_HOW TO COMPLETE THIS TASK_
Please copy the data below exactly, from its first line through the line holding "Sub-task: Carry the", and skip the pictures.
--------------------------------
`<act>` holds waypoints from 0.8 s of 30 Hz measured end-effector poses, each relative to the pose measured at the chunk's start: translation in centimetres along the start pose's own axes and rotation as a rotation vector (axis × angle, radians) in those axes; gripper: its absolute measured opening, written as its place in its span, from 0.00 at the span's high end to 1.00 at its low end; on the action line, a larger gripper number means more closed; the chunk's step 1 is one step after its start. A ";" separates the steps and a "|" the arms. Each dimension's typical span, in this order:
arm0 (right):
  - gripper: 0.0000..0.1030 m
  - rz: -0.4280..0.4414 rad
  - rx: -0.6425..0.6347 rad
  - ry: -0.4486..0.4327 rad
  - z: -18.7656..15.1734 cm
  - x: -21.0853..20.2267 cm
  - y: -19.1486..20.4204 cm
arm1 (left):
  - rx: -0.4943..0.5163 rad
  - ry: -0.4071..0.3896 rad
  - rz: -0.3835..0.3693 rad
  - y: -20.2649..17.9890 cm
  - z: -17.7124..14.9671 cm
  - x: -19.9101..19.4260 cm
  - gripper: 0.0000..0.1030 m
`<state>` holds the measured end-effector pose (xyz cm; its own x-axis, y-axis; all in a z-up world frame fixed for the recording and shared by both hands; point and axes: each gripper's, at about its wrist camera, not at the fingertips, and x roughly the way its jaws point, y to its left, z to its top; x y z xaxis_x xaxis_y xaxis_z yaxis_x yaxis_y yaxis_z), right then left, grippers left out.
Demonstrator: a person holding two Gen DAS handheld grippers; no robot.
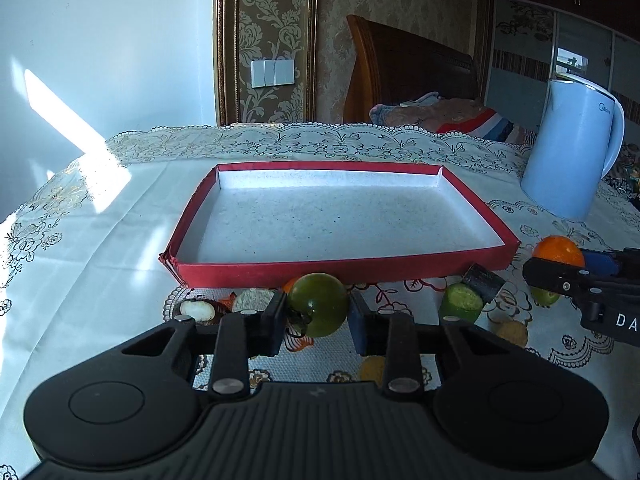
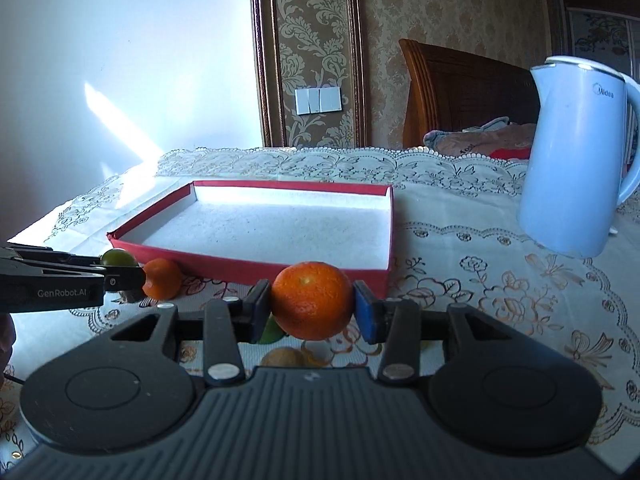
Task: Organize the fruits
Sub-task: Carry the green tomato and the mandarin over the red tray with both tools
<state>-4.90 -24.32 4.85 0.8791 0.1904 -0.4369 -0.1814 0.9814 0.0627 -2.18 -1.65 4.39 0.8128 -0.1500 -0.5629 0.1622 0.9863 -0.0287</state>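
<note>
A green tomato (image 1: 318, 304) sits between the two fingers of the left gripper (image 1: 318, 316), which are closed in on its sides and carry it level, just short of the near wall of the red box (image 1: 280, 272). The right gripper (image 2: 313, 306) likewise clamps an orange (image 2: 313, 300) between its black and blue pads, held level and pointing at the box's near right corner. Beyond both pairs of jaws the box lies open, its white floor bare. Under and beside the left jaws lie a cut mangosteen (image 1: 197, 310) to the left and a piece of cucumber (image 1: 460, 302) to the right, on the flowered tablecloth (image 1: 120, 240). Left of the right jaws a second orange (image 2: 162, 278) rests against the box. A white kettle (image 2: 576, 156) stands far right, beyond the jaws.
</note>
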 end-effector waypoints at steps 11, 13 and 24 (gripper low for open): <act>0.60 -0.053 0.052 0.089 4.0 9.7 -0.3 | -0.011 0.016 0.070 -0.8 4.7 6.8 0.69; 0.60 -0.070 0.057 0.106 4.2 11.2 -0.5 | -0.023 0.025 0.076 -0.7 5.3 7.9 0.69; 0.60 -0.105 0.092 0.204 4.6 16.4 -2.0 | -0.045 0.097 0.144 0.8 6.3 12.9 0.69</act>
<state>11.91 -23.03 1.64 0.7822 0.0875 -0.6169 -0.0446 0.9954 0.0847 11.99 -3.26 2.29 0.7677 -0.0024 -0.6408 0.0211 0.9995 0.0216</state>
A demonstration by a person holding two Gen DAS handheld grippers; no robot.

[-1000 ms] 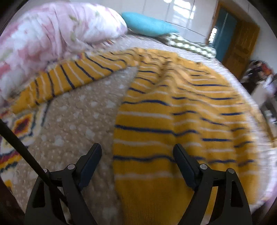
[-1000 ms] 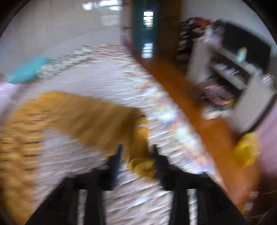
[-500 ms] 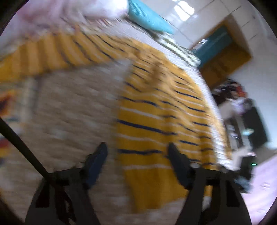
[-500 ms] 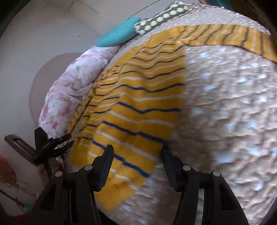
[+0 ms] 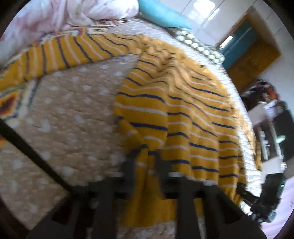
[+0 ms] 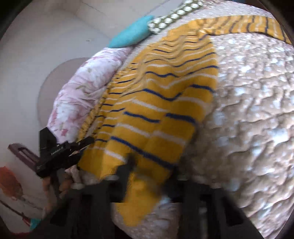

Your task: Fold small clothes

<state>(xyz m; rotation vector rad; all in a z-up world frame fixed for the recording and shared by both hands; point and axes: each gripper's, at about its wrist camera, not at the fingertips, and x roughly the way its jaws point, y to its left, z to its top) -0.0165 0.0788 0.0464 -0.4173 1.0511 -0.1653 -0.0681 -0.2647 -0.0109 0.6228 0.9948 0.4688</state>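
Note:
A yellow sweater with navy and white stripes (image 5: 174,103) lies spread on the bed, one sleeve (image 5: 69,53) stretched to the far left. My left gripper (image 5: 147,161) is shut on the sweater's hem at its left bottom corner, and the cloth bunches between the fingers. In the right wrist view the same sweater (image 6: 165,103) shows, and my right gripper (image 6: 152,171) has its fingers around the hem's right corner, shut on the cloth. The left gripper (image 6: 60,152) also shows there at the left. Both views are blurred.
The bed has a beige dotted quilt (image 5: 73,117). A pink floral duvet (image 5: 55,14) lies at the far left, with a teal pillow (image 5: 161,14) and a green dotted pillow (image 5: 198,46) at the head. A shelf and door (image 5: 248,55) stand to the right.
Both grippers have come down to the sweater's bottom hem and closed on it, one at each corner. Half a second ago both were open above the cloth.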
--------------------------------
_TASK SOLUTION_
`<act>` holds waypoints from 0.8 s of 30 Hz measured end-effector poses, each relative to the pose measured at the chunk's start: translation in centimetres along the start pose's own axes and rotation as a rotation vector (axis × angle, radians) in those axes; gripper: its absolute measured opening, written as its place in its span, from 0.00 at the span's high end to 1.00 at its low end; on the action line, a larger gripper number means more closed; the chunk's step 1 is one step after its start. A ";" separates the steps and a "|" the arms. Each dimension's typical span, in this order:
arm0 (right):
  - gripper: 0.0000..0.1030 m
  - rz: -0.4280..0.4414 rad
  - rx: -0.6425..0.6347 rad
  - ry: -0.4486..0.4327 rad
  - z: -18.7656..15.1734 cm
  - x: -21.0853..20.2267 cm
  - y: -19.1486..20.4204 cm
arm1 (left):
  - rx: -0.4943..0.5163 rad
  - ry: -0.4071..0.3896 rad
  - rz: -0.3835..0.3693 rad
  - y: -20.2649..17.9890 cm
  - z: -17.7124..14.9671 cm
  - x: -19.9101..19.4260 cm
  - gripper: 0.0000..0.1030 m
`<state>` holds the measured end-effector pose (xyz cm; its own x-axis, y-axis; all in a z-up world frame fixed for the recording and shared by both hands; point and axes: each gripper's, at about its wrist camera, not at the fingertips, and x roughly the way its jaws point, y to its left, z to its top; x y z xaxis_x xaxis_y xaxis_z yaxis_x yaxis_y yaxis_z), right then left, grippers left out.
Demonstrator: a person holding two Gen DAS handheld grippers; no robot.
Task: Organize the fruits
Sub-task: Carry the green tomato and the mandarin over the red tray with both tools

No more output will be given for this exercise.